Magna took Kraken into token operations
In February 2026, Payward, the platform behind Kraken, acquired Magna.
Kraken described Magna as a token management platform used for vesting, claims, distributions, and related workflows.
Magna will keep operating as a standalone product, though Kraken also said it will be deeply integrated.
This gives Kraken a place in the day-to-day work of token teams, not just the trading venue where assets change hands after launch.
Capitalise.ai and Breakout
Kraken also used acquisitions to widen the kinds of traders it can serve.
In August 2025, it bought Capitalise.ai, a no-code automation platform that turns plain-language prompts into trading strategies and backtests.
In September 2025, it acquired Breakout, a prop trading platform that offers up to $200,000 in trading capital, with users keeping up to 90% of profits according to Kraken’s materials.
These additions fit a platform trying to keep more of the trader workflow inside one account, from idea generation to automation to funded execution.
Krak linked payments
Krak shows how Kraken wants to connect markets with everyday money movement.
Reuters reported on June 26, 2025 that the app launched in more than 100 countries for crypto and fiat transfers.
Kraken’s own product pages later put the figure at more than 160 countries and said users could transact across 300-plus assets. The company also said physical and virtual cards were planned.
This gives Kraken a consumer payments product sitting next to trading, tokenized equities, and derivatives rather than outside them.
Bitnomial adds another U.S. derivatives layer
In April 2026, Kraken parent Payward announced the acquisition of Bitnomial, a CFTC-regulated derivatives exchange and clearinghouse. The deal adds another regulated U.S. futures asset to Kraken’s portfolio and expands its ability to serve traders who want futures access inside American market structure.
A one-platform financial business
Let’s go through the list once more.
- NinjaTrader opened the door to U.S. regulated futures.
- Small Exchange added a licensed venue.
- Backed brought xStocks in-house.
- Magna added token administration tools.
- Capitalise.ai and Breakout served more active traders.
- Krak brought payments into the same product family.
- Bitnomial added another U.S. regulated derivatives venue and clearing capability.
Kraken also launched U.S.-listed stock and ETF trading in April 2025, giving select U.S. users access to more than 11,000 equities on the same platform.

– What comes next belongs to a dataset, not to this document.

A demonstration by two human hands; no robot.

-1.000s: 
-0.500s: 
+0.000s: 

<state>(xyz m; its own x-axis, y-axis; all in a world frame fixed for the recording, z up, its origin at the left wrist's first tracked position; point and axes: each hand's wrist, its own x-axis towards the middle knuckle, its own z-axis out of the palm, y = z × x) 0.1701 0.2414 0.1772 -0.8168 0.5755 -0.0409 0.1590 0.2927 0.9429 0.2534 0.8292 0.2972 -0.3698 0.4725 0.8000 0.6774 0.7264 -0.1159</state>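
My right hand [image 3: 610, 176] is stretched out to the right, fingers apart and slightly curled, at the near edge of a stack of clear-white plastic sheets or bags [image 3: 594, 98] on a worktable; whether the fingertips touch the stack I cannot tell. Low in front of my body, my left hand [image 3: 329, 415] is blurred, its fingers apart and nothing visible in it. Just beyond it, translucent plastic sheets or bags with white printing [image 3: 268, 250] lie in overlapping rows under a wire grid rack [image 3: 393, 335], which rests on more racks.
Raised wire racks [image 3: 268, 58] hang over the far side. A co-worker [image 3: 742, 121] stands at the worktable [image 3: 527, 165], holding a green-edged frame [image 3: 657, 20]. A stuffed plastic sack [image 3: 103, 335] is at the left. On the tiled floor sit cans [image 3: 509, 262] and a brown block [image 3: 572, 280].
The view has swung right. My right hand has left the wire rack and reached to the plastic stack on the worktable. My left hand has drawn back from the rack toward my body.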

The legal side is worth noting too. In Europe, Kraken now operates through MiCA-regulated entities and also holds a MiFID II license. Those approvals give the company stronger footing across the EEA as it expands trading, payments, tokenized equities, and related services.
There is also a major U.S. regulatory angle. Kraken said in March 2026 it became the first digital asset firm with a Federal Reserve master account. Direct access to the U.S. payments system adds another serious piece to its financial-services buildout.
Acquisitions can assemble the parts quickly, but users and institutions will judge the result by whether those parts work well together. Kraken now has trading, payments, token operations, tokenized equities, and multiple regulated derivatives assets. The next phase is proving that this collection functions like one platform.